As we left, Bob, the dog, rushed up to the top of the staircase, lay down and carefully nosed his ball over the edge so that it bumped down the stairs. He remained, wagging his tail, until it was thrown up to him again.
‘The incident of the dog’s ball,’ murmured Poirot under his breath.
A minute or two later we were out in the sunshine again.
‘Well,’ I said with a laugh. ‘The dog’s ball incident did not amount to much after all. We now know exactly what it was. The dog left his ball at the top of the stairs and the old lady tripped over it and fell. So much for that!’
‘Yes, Hastings, as you say—the incident is simple enough. What we do not know—and what I should like to know—and what I mean to know—is why the old lady was so perturbed by it?’
‘Do you think there is anything in that?’
‘Consider the dates, Hastings.

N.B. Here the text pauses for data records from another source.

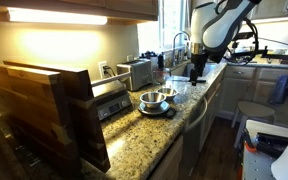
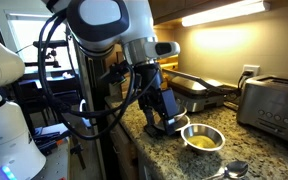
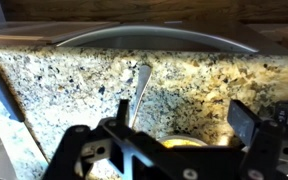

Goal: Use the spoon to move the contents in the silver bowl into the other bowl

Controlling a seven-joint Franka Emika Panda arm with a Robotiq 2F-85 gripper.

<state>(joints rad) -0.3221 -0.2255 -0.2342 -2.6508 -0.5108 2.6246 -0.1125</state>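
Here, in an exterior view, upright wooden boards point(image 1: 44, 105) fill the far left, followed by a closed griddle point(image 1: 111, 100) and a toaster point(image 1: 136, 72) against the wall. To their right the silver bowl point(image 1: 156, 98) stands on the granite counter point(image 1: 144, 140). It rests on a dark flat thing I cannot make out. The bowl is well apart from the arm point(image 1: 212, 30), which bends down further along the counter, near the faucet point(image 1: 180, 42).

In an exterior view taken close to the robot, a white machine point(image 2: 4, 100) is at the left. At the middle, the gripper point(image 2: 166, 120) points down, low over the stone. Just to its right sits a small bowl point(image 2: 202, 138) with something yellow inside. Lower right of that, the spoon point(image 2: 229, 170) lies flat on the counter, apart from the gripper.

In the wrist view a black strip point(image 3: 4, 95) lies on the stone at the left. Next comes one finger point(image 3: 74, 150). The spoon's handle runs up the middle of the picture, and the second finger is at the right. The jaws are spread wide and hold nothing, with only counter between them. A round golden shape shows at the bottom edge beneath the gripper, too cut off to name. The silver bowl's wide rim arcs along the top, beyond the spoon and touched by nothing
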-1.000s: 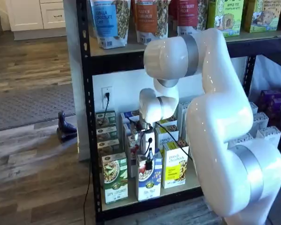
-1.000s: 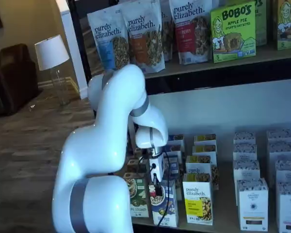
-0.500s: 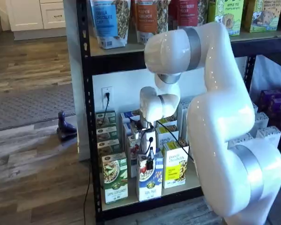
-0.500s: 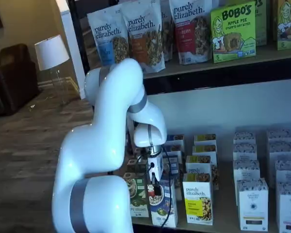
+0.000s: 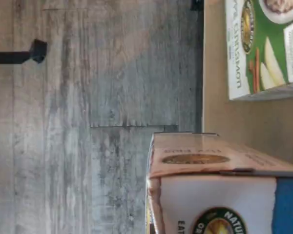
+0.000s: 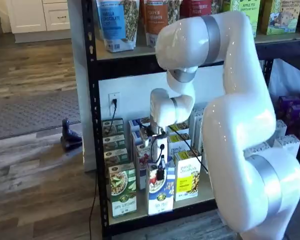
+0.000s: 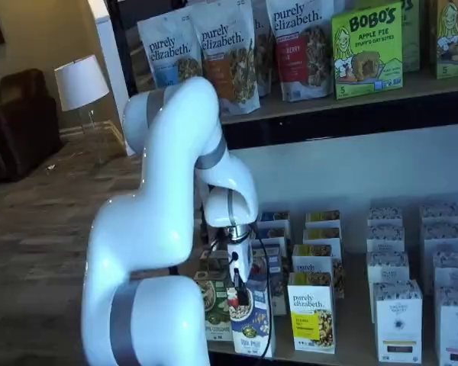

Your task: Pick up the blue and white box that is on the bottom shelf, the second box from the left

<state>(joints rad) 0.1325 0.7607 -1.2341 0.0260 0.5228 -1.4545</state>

On Monday night, the fall. On Wednesday the letter written to me. On Friday the altered will. There is something curious there. Something that I should like to know. And ten days afterwards Miss Wheeler dies. If it had been a sudden death, one of these mysterious deaths due to “heart failure”—I confess I should have been suspicious. But her death appears to have been perfectly natural and due to disease of long standing. Tout de même—’
He went off into a brown study. Finally he said unexpectedly:
‘If you really wished to kill someone, Hastings, how would you set about it?’
‘Well—I don’t know. I can’t imagine myself—’
‘One can always imagine. Think, for instance, of a particularly repellent money-lender, of an innocent girl in his clutches.’
‘Yes,’ I said slowly. ‘I suppose one might always see red and knock a fellow out.’
Poirot sighed.
‘Mais oui, it would be that way with you! But I seek to imagine the mind of someone very different. A cold-blooded but cautious murderer, reasonably intelligent. What would he try first? Well, there is accident. A well-staged accident—that is very difficult for the police to bring home to the perpetrator. But it has its disadvantages—it may disable but not kill. And then, possibly, the victim might be suspicious. Accident cannot be tried again. Suicide? Unless a convenient piece of writing with an ambiguous meaning can be obtained from the victim, suicide would be very uncertain. Then murder—recognised as such. For that you want a scapegoat or an alibi.’
‘But Miss Wheeler wasn’t murdered. Really, Poirot—’
‘I know. I know. But she died, Hastings. Do not forget—she died. She makes a will—and ten days later she dies. And the only two people in the house with her (for I except the cook) both benefit by her death.’
‘I think,’ I said, ‘that you have a bee in your bonnet.’
‘Very possibly. Coincidences do happen. But she wrote to me, mon ami, she wrote to me, and until I know what made her write I cannot rest in peace.’
It was about a week later that we had three interviews.
Exactly what Poirot wrote to them I do not know, but Mollie Davidson and James Graham came together by appointment, and certainly displayed no resentment. The letter from Miss Wheeler lay on the table in a conspicuous position. From the conversation that followed, I gathered that Poirot had taken considerable liberties in his account of the subject matter.
‘We have come here in answer to your request, but I am sorry to say that I do not understand in the least what you are driving at, M. Poirot,’ said Graham with some irritation as he laid down his hat and stick.
He was a tall thin man, looking older than his years, with pinched lips and deep-set grey eyes. Miss Davidson was a handsome fair-haired girl of twenty-nine or so. She seemed puzzled, but unresentful.
‘It is that I seek to aid you,’ said Poirot. ‘Your inheritance it has been wrested from you! It has gone to a stranger!’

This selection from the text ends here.